THE PROBLEM: For the entries below, how many lines include the word "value"? Give the figure and nothing more.

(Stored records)

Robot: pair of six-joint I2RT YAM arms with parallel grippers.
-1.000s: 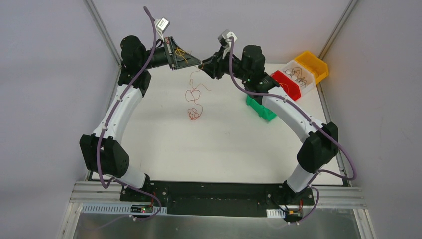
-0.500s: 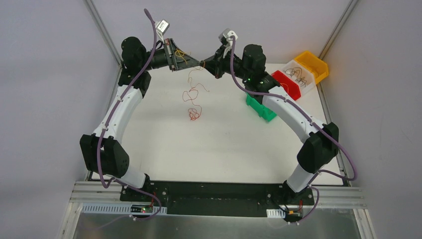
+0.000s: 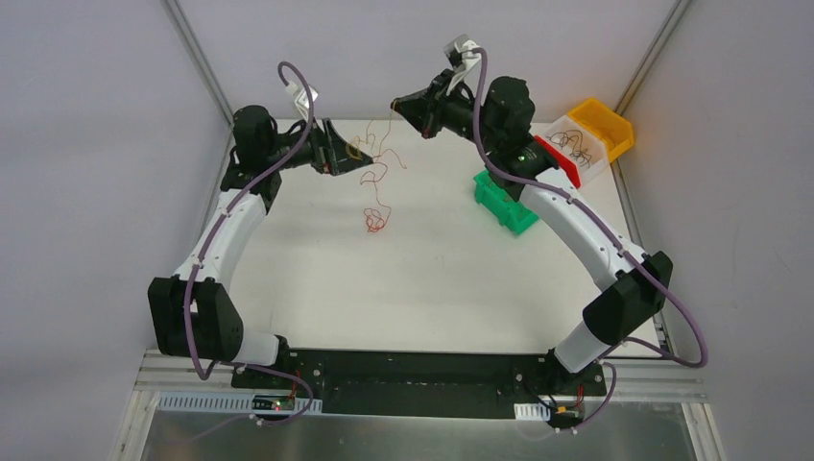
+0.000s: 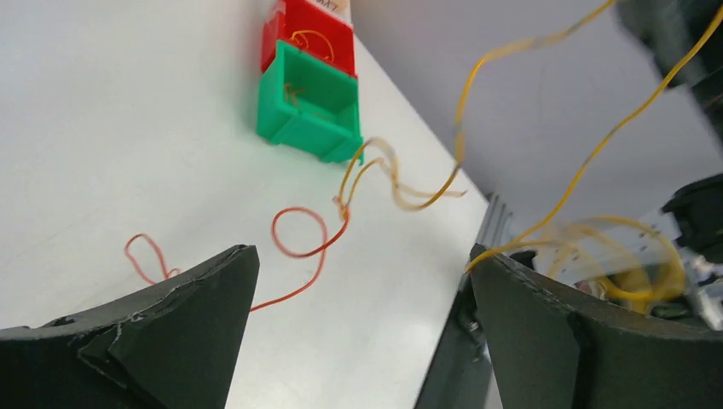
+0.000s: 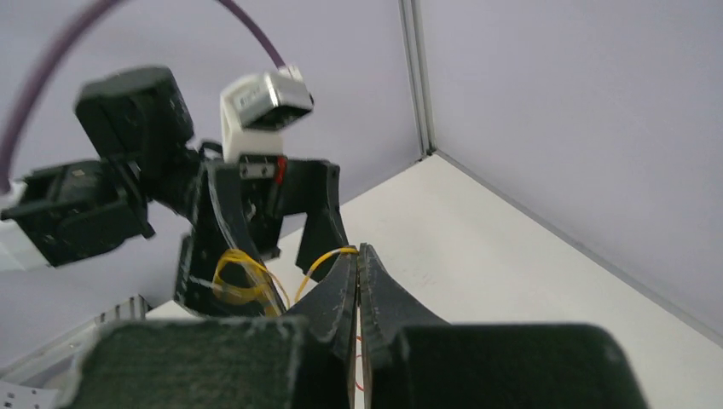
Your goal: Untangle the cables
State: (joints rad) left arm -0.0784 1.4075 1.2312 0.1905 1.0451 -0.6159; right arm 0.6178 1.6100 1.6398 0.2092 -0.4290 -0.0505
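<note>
The cables are thin curly wires hanging at the back of the table. A yellow cable (image 3: 382,134) runs up to my right gripper (image 3: 396,103), which is shut on its end (image 5: 328,258). A red cable (image 3: 373,217) trails below it onto the table (image 3: 422,279). My left gripper (image 3: 347,152) stands wide open just left of the strands. In the left wrist view the yellow cable (image 4: 460,128) passes over the right finger (image 4: 546,324), where a yellow coil (image 4: 635,264) rests, and a red loop (image 4: 298,232) lies beyond the jaws. Nothing sits between the left fingers.
A green bin (image 3: 503,204) stands on the table under the right arm, with a red bin (image 3: 562,165), a clear bin holding dark wires (image 3: 576,144) and a yellow bin (image 3: 607,125) behind it at the back right. Grey walls close in the back corner.
My left gripper has opened and dropped back to the left. My right gripper closed on the yellow cable and rose up and to the right, drawing the strands up between the two.
</note>
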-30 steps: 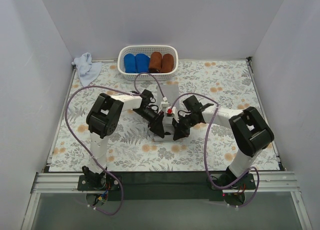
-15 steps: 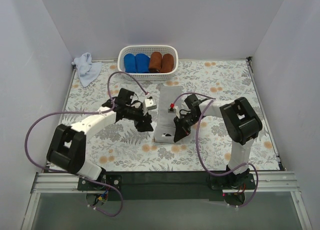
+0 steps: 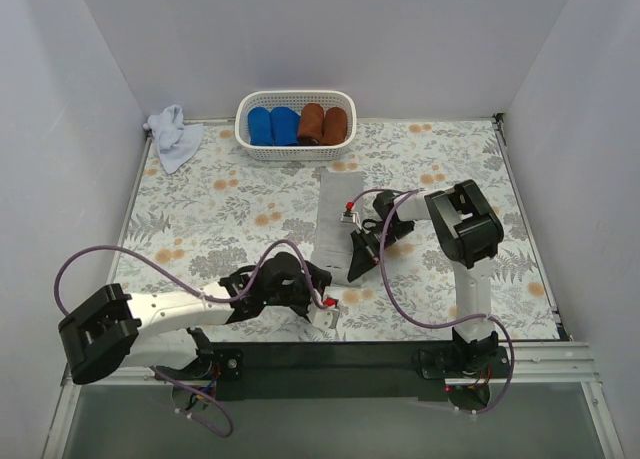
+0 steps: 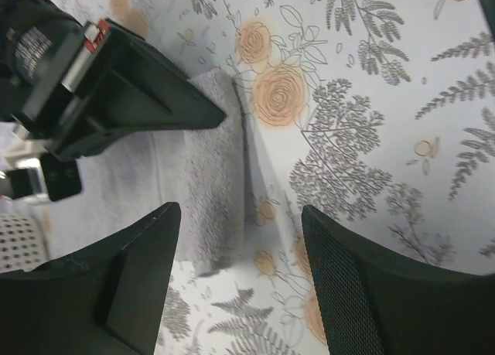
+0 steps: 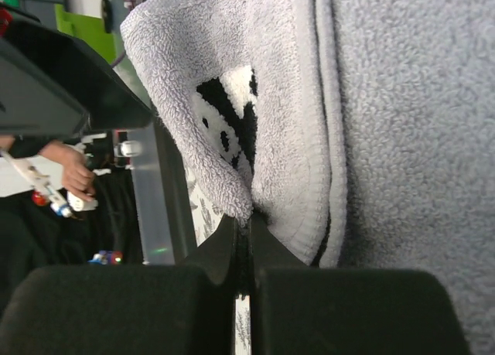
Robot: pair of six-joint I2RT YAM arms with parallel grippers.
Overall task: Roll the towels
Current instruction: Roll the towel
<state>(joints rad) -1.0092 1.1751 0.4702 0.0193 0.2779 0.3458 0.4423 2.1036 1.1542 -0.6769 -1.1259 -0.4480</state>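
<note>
Top external: the grey towel [image 3: 338, 204] lies flat mid-table, its near end lifted by the right gripper [image 3: 360, 259], probably to start the roll. Left wrist: the left gripper [image 4: 241, 216] gapes wide, with the folded end just ahead, untouched. Right wrist: jaws pinch the towel's hem.

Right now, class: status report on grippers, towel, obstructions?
Left gripper open, holding nothing. Right gripper shut on near end of grey towel. Rest lies flat. Nothing blocking.
</note>
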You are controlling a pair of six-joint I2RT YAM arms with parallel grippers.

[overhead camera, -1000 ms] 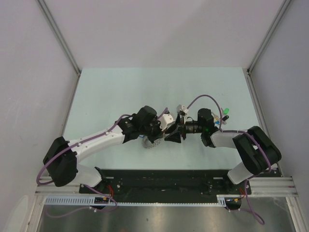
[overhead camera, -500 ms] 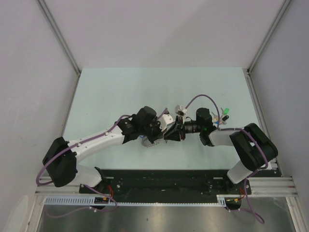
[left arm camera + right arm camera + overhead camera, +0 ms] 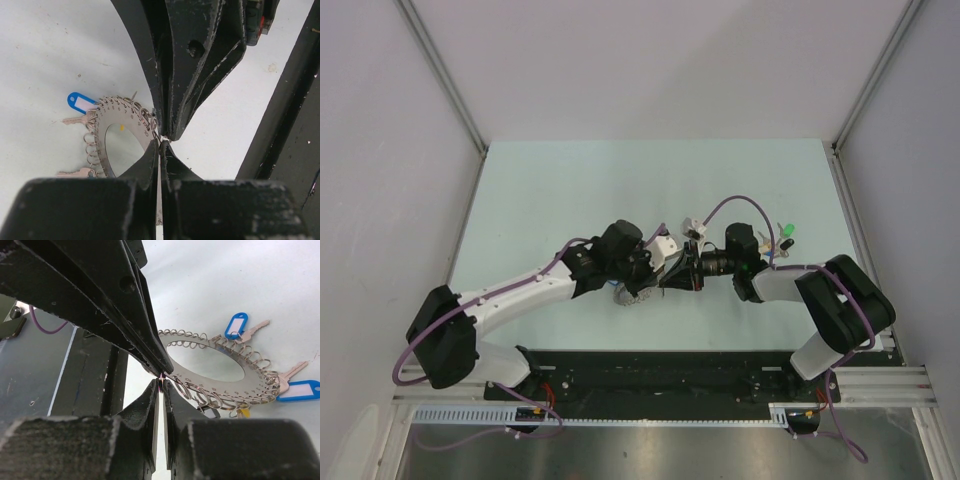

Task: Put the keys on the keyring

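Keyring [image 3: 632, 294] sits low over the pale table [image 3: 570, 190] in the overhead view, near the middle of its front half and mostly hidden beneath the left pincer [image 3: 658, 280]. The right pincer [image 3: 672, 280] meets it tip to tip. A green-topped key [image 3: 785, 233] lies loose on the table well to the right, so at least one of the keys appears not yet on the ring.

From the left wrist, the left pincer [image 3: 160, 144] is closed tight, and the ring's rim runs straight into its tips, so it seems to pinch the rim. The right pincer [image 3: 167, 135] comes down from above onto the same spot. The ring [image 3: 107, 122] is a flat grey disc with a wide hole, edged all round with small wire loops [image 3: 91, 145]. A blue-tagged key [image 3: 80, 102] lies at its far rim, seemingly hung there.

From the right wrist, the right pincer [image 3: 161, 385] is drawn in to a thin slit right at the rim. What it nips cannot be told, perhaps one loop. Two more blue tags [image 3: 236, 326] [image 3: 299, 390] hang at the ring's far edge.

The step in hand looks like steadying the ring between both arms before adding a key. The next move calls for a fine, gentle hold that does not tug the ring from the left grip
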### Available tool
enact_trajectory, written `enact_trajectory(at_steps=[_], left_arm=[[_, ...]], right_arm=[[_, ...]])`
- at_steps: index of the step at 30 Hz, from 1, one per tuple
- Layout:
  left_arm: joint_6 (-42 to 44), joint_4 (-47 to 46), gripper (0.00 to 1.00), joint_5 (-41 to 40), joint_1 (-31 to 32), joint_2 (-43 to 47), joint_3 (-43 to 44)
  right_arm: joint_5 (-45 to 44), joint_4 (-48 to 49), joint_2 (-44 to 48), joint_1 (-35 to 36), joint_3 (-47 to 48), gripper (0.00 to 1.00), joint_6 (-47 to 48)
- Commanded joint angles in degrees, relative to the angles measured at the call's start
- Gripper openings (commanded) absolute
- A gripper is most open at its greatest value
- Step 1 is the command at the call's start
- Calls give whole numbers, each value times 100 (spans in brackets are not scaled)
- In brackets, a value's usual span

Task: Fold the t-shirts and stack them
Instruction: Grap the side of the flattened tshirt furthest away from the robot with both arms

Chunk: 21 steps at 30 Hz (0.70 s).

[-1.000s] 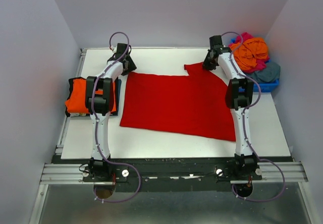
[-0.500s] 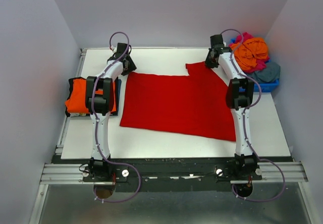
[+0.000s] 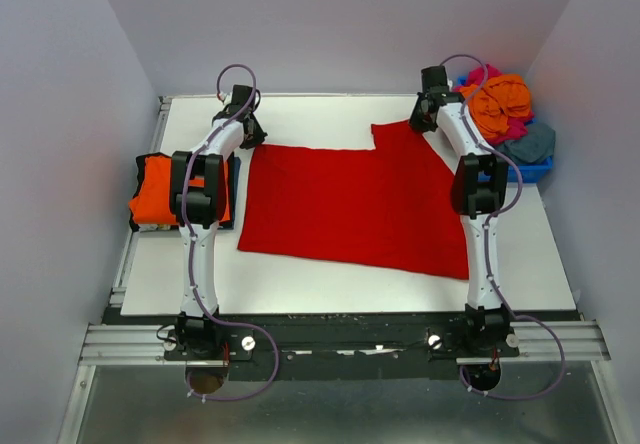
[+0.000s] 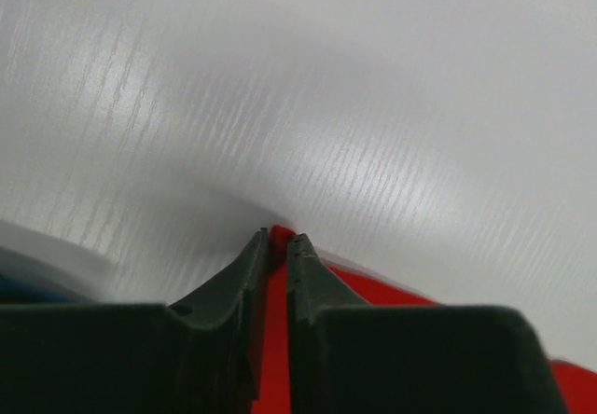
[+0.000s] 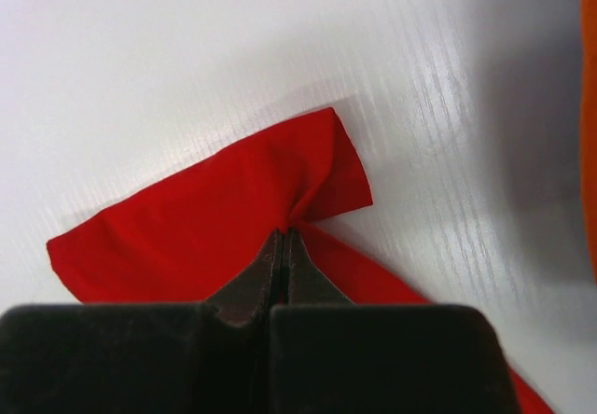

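The red t-shirt (image 3: 350,204) lies spread flat across the middle of the white table (image 3: 320,109). My left gripper (image 3: 253,134) is shut on its far left corner; in the left wrist view the red cloth (image 4: 278,237) sits pinched between the fingertips of the gripper (image 4: 278,240). My right gripper (image 3: 418,122) is shut on the far right sleeve; in the right wrist view the gripper (image 5: 283,235) pinches a puckered fold of the red sleeve (image 5: 215,213). A folded orange t-shirt (image 3: 160,189) lies on a dark one at the left edge.
A blue bin (image 3: 530,171) at the far right corner holds crumpled orange (image 3: 497,104), magenta (image 3: 487,72) and grey-blue (image 3: 530,144) t-shirts. Grey walls close in the table on three sides. A metal rail (image 3: 340,339) runs along the near edge.
My right gripper has moved slightly farther back and right with the sleeve, drawing the red cloth with it. The left arm has barely moved.
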<state>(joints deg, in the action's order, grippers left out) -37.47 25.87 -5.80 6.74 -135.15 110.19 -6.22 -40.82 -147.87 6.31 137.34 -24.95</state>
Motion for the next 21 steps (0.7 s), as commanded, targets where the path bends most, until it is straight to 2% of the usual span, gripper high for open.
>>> enact_trajectory(at_steps=[1, 4, 12, 21], left_arm=[[108, 288, 12, 79, 11, -196, -94], [214, 243, 0, 18, 11, -108, -59], [442, -46, 0, -184, 73, 322, -199], [460, -1170, 0, -308, 134, 1218, -1526]], right_arm=[[-81, 285, 408, -42, -119, 1, 166], [-73, 355, 514, -59, -199, 1, 192], [-64, 434, 856, -86, -444, 1, 280], [164, 628, 1524, -94, -1393, 1, 341]])
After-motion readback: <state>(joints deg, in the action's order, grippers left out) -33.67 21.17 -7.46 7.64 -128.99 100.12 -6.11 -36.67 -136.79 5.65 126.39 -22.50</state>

ANSWER SECTION: 3